Opinión

Presidentas que saben bailar

VEO POCAS SERIES, y no porque mi religión me prohíba ver la tele, sino porque con dos tesoritos entre la adolescencia y la juventud, es difícil encontrar plaza libre en el sillón. Cuando entro en la sala, siempre hay una criatura de pantalón corto y enfurruñada que me pregunta displicente ¿qué quieres, mamá? y que le da al mando de la tele para parar la escena de lo que sea que está viendo, que nunca sé si es para no perderse un segundo de la trama o para que yo no me entere de la naturaleza de las imágenes que, no me cabe duda, irán a tope de sexo, drogas, violencia y rock and roll. No importa, a la edad de tormentito yo vi en casa de mi amiga Lucy, donde no triunfaban los dos rombos que regían mi infancia, El imperio de los sentidos y miren qué bien salí, nunca me ha dado por introducirme un huevo en ningún orificio que no sea la boca. A continuación, me dicen que me quieren y que cierre la puerta al salir y yo me voy a pensando en el oxímoron constante que nos regala el amor materno filial, siempre imprescindible y siempre pesado.

El otro día conseguí llegar al sofá y ver Intimidad, una ficción de varios capítulos ambientada en el País Vasco que narra el desnudo total, moral, profesional, humano al que son sometidas las mujeres que ven desveladas públicamente imágenes de su intimidad sexual.
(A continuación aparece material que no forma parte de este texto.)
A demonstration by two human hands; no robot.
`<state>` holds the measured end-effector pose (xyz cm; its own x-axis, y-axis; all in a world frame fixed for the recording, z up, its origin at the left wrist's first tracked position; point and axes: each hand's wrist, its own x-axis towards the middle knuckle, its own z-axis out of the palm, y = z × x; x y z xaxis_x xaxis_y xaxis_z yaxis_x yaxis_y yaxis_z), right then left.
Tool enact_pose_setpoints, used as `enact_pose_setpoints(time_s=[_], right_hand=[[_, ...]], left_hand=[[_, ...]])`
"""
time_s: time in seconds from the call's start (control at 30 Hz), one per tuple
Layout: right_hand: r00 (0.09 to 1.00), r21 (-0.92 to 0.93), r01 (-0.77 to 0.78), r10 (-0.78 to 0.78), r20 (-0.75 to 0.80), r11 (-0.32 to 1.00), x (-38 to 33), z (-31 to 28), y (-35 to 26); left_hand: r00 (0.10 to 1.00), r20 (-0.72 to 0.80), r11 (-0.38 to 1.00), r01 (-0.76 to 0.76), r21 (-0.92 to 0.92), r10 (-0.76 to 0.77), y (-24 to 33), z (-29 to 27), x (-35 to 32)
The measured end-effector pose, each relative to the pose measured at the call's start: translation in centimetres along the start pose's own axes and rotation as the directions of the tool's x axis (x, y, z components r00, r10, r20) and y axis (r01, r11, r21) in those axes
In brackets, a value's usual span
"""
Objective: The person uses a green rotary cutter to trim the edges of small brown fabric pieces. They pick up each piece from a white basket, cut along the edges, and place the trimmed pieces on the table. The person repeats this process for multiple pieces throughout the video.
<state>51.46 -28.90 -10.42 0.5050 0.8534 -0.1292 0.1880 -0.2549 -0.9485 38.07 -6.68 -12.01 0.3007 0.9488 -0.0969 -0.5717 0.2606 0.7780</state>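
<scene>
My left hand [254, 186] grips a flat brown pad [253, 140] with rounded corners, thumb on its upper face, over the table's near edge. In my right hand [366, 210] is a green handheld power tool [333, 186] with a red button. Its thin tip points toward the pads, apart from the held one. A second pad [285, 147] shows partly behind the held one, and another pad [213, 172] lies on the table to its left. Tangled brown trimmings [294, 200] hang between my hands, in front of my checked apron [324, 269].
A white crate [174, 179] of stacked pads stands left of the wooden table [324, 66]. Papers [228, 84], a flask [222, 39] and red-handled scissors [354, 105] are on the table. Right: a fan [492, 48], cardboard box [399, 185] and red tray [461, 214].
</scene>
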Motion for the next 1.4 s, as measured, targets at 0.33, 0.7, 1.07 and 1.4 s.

Un guion bueno y una producción ambiciosa ayudan a mantener la atención, la adrenalina, a disfrutar del entretenimiento y a sentir la incomprensión, la injusticia, la crueldad de un hecho aparentemente banal que no es percibido por la masa con toda su crudeza. Enseguida nos sumamos al escarnio, nada nos gusta más, como seres gregarios e instintivos que somos, que señalar todos en la misma dirección.
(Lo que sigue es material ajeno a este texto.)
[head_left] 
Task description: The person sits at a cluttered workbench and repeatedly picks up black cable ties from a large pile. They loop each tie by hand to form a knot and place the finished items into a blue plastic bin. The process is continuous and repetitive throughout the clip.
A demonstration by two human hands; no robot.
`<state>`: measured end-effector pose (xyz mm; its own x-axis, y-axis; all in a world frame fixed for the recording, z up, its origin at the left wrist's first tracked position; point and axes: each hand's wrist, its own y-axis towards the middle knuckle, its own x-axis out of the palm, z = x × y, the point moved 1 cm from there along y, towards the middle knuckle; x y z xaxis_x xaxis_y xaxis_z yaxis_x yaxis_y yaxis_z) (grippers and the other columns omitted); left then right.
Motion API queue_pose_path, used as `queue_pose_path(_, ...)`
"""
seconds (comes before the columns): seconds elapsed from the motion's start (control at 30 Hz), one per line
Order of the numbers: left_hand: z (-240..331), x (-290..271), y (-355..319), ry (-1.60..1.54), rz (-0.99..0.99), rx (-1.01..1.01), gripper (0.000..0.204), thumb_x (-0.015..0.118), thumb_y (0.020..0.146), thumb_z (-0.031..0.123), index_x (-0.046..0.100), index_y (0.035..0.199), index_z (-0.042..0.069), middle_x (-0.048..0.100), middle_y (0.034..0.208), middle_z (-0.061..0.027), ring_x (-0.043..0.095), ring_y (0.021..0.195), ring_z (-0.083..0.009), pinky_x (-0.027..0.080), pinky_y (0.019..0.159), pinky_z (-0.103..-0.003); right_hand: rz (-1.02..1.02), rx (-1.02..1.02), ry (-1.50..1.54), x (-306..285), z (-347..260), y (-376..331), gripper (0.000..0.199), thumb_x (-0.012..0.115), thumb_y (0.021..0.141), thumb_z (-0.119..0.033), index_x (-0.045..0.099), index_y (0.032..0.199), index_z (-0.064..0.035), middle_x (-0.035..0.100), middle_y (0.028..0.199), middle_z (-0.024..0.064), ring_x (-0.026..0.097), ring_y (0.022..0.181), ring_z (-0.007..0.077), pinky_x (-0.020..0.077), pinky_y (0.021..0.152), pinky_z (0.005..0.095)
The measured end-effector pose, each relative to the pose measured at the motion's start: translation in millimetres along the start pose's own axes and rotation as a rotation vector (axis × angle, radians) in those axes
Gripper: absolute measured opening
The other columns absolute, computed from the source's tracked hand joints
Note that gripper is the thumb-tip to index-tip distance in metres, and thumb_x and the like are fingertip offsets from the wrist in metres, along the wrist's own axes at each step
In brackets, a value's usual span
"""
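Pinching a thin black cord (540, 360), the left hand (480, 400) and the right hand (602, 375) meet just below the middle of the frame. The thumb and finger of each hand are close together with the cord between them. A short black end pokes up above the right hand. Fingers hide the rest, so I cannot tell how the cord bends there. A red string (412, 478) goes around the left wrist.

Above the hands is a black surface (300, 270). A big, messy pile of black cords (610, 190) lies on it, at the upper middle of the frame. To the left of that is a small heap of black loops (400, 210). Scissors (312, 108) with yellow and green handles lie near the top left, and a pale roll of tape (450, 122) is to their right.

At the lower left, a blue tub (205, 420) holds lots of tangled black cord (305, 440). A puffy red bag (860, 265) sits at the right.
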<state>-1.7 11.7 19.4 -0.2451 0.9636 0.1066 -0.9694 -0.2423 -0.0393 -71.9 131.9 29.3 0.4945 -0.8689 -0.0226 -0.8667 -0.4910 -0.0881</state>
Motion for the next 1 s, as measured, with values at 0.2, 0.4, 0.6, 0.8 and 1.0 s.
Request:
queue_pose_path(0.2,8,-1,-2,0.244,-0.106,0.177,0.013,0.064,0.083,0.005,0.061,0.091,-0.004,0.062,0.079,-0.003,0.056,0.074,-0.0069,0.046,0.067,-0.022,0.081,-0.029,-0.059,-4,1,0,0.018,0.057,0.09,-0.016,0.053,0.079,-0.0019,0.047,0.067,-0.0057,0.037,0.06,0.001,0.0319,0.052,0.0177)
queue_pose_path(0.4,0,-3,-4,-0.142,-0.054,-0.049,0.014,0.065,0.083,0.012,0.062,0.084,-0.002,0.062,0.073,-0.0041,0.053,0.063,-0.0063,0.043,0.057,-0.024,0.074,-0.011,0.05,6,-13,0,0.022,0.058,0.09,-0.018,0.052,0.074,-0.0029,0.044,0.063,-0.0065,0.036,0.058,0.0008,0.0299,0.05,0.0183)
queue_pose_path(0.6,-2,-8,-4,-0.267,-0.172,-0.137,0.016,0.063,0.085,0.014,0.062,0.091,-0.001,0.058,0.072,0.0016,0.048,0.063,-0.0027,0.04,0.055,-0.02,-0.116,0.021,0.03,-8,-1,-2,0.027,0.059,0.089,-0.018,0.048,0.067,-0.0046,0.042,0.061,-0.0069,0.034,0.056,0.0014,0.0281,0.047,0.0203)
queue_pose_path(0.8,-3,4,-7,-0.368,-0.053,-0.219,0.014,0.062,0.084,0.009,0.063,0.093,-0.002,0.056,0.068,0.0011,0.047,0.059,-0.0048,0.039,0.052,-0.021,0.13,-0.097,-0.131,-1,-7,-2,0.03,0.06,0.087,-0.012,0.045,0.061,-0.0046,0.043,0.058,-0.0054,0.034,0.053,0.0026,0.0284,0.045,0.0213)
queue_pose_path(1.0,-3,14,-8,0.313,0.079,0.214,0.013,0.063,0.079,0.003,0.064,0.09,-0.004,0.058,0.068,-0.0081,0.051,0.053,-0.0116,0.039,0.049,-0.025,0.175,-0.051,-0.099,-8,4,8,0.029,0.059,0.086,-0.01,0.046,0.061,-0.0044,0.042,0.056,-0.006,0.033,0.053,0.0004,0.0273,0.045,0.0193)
Itziar Ituño, que está soberbia, interpreta a la protagonista, una candidata a la alcaldía de Bilbao que ve como salen en los telediarios las imágenes de un encuentro sexual en la playa con un hombre que no es su marido. Se supone que la intimidad de un político no le importa a nadie, y sin embargo todo su futuro, su ambición, su carrera, su familia, se ve desmoronada por ese ataque vil y asquerosamente machista, porque ya sabemos lo que le pasa a la mujer del César.

Me he acordado de ella al ver estos días en los medios a Sanna Marin, la presidenta finlandesa. Igual que sucede con el sexo, bailar desaforadamente con tus amigos es divertidísimo, pero visto desde fuera por cualquiera de los que no estaban allí, puede resultar ridículo, incluso pornográfico. Eso lo saben los que lo han usado para desestabilizarla, quizás contrincantes políticos o simples enemigos, esos siempre son de tu propio partido. Solo se odia de cerca. Me imagino su estupor, su indefensión y su rabia al ver una imagen natural y privada, que no afecta para nada a su función pública, haciéndose viral con intenciones espurias.

Y una cosa les digo, yo que en toda mi vida no le he dado más que una calada a un canuto, si en la puerta del Congreso hacen un test de drogas igual teníamos que cerrar el chiringuito, así que menos hipocresía, menos acoso machista y más presidentas que saben bailar.